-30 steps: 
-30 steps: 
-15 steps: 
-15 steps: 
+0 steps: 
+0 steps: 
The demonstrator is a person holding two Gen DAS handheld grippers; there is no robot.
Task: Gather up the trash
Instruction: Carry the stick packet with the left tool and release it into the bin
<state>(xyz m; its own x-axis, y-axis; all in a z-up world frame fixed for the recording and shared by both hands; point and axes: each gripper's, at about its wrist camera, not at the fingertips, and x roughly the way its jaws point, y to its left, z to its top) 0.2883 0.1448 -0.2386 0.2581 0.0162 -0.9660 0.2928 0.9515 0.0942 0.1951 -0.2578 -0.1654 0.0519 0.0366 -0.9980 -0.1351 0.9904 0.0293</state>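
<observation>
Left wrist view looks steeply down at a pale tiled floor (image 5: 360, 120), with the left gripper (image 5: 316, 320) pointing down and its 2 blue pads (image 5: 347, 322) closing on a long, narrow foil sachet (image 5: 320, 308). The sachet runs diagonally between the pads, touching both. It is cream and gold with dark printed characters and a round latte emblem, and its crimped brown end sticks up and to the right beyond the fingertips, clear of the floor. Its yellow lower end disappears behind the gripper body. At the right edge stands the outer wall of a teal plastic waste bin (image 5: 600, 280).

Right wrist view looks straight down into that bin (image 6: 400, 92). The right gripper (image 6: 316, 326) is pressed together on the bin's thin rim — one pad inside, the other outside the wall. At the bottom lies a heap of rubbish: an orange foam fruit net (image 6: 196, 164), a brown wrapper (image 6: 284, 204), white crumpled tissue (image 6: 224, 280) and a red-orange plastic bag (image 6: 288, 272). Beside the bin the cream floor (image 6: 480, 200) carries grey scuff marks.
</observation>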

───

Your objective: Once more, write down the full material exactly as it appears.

Task response:
-30 steps: 
-30 steps: 
-15 steps: 
-15 steps: 
+0 steps: 
+0 steps: 
The demonstrator is a person holding two Gen DAS handheld grippers; there is no robot.
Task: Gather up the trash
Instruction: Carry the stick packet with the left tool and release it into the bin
<state>(xyz m; its own x-axis, y-axis; all in a z-up world frame fixed for the recording and shared by both hands; point and axes: each gripper's, at about its wrist camera, not at the fingertips, and x roughly the way its jaws point, y to its left, z to its top) 0.2883 0.1448 -0.2386 0.2581 0.0162 -0.9660 0.2928 0.9515 0.0942 0.1951 -0.2578 -0.1654 0.0519 0.0366 -0.9980 -0.1351 0.9904 0.0293</state>
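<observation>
Left wrist view looks steeply down at a pale tiled floor (image 5: 360, 120), with the left gripper (image 5: 316, 320) pointing down and its 2 blue pads (image 5: 347, 322) closing on a long, narrow foil sachet (image 5: 320, 308). The sachet runs diagonally between the pads, touching both. It is cream and gold with dark printed characters and a round latte emblem, and its crimped brown end sticks up and to the right beyond the fingertips, clear of the floor. Its yellow lower end disappears behind the gripper body. At the right edge stands the outer wall of a teal plastic waste bin (image 5: 600, 280).

Right wrist view looks straight down into that bin (image 6: 400, 92). The right gripper (image 6: 316, 326) is pressed together on the bin's thin rim — one pad inside, the other outside the wall. At the bottom lies a heap of rubbish: an orange foam fruit net (image 6: 196, 164), a brown wrapper (image 6: 284, 204), white crumpled tissue (image 6: 224, 280) and a red-orange plastic bag (image 6: 288, 272). Beside the bin the cream floor (image 6: 480, 200) carries grey scuff marks.
</observation>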

The exercise has been completed in full.